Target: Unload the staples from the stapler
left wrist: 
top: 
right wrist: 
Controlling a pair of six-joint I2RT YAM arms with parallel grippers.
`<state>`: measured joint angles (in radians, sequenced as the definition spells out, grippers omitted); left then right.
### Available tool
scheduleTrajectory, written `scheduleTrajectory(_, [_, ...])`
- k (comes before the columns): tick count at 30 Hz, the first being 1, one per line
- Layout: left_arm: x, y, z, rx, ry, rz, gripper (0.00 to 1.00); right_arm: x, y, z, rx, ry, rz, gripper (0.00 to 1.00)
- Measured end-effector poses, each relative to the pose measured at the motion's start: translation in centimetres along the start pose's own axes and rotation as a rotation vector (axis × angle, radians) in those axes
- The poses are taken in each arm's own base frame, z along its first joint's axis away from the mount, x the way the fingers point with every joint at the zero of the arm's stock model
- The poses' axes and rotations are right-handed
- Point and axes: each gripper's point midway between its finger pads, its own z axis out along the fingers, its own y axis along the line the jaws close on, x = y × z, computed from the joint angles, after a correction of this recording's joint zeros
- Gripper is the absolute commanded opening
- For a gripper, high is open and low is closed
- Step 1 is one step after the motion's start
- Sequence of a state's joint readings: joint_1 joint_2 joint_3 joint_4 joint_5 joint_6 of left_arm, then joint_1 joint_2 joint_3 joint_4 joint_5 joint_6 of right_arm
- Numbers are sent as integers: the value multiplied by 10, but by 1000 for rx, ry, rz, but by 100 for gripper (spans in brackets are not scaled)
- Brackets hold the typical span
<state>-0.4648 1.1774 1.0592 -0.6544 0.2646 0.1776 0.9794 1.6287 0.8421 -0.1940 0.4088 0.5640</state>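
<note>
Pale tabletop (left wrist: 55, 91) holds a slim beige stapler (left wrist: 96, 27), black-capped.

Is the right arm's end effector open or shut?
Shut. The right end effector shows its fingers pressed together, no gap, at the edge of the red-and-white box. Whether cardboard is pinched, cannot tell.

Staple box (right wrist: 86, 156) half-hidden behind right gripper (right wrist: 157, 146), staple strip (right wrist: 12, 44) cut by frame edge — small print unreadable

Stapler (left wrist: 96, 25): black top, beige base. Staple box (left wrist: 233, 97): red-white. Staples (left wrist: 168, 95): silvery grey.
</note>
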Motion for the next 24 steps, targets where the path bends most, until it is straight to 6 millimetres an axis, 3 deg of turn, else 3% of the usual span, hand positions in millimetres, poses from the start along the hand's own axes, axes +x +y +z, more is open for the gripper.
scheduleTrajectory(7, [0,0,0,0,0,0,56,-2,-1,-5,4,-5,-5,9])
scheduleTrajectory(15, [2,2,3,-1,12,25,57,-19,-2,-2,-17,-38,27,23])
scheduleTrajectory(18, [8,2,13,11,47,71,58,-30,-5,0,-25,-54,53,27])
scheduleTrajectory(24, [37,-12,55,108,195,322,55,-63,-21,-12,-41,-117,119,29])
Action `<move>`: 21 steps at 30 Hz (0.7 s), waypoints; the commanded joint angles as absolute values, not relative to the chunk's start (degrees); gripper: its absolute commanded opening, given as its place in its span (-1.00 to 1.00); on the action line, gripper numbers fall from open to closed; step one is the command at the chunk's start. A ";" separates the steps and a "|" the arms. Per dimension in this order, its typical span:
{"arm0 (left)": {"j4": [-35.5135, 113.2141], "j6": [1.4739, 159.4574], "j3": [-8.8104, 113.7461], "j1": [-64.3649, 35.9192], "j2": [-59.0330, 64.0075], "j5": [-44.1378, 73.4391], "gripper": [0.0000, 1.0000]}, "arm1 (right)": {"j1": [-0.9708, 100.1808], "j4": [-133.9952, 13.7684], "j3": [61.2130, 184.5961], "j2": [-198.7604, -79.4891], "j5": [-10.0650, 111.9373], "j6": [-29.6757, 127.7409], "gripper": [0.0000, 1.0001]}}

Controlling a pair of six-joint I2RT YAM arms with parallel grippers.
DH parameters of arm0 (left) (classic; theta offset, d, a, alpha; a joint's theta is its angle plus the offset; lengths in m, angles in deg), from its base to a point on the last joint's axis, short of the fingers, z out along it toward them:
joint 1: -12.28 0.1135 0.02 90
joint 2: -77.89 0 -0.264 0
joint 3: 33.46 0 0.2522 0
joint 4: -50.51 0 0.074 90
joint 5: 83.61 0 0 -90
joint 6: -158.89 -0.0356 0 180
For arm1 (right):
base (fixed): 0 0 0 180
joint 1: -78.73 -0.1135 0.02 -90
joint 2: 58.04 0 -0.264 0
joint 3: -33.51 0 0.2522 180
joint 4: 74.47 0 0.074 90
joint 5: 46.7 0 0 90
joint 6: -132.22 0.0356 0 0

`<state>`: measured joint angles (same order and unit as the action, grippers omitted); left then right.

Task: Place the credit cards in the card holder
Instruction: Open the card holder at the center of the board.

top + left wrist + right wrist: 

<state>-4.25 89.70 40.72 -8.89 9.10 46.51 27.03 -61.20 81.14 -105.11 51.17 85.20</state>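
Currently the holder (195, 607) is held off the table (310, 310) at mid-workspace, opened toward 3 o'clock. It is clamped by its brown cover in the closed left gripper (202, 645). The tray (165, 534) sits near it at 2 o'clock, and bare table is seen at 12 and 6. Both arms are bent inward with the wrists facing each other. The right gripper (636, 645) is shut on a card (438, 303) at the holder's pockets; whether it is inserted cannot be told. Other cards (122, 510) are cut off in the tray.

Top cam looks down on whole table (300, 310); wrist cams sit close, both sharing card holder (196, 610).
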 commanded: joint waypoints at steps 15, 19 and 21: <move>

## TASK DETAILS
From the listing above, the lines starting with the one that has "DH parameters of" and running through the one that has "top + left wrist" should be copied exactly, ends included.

## EXERCISE SOLUTION
DH parameters of arm0 (left) (classic; theta offset, d, a, alpha; a joint's theta is its angle plus the offset; lengths in m, angles in deg), from its base to a point on the last joint's axis, short of the fingers, z out along it toward them:
joint 1: -12.28 0.1135 0.02 90
joint 2: -77.89 0 -0.264 0
joint 3: 33.46 0 0.2522 0
joint 4: -50.51 0 0.074 90
joint 5: 83.61 0 0 -90
joint 6: -158.89 -0.0356 0 180
For arm1 (right):
base (fixed): 0 0 0 180
joint 1: -78.73 -0.1135 0.02 -90
joint 2: 58.04 0 -0.264 0
joint 3: -33.51 0 0.2522 180
joint 4: 74.47 0 0.074 90
joint 5: 46.7 0 0 90
joint 6: -132.22 0.0356 0 0

`<state>`: measured joint angles (same order and unit as the action, grippers omitted); left then right.

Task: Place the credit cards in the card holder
Instruction: Open the card holder at the center of the board.

top + left wrist + right wrist: 

Nothing else belongs in the answer.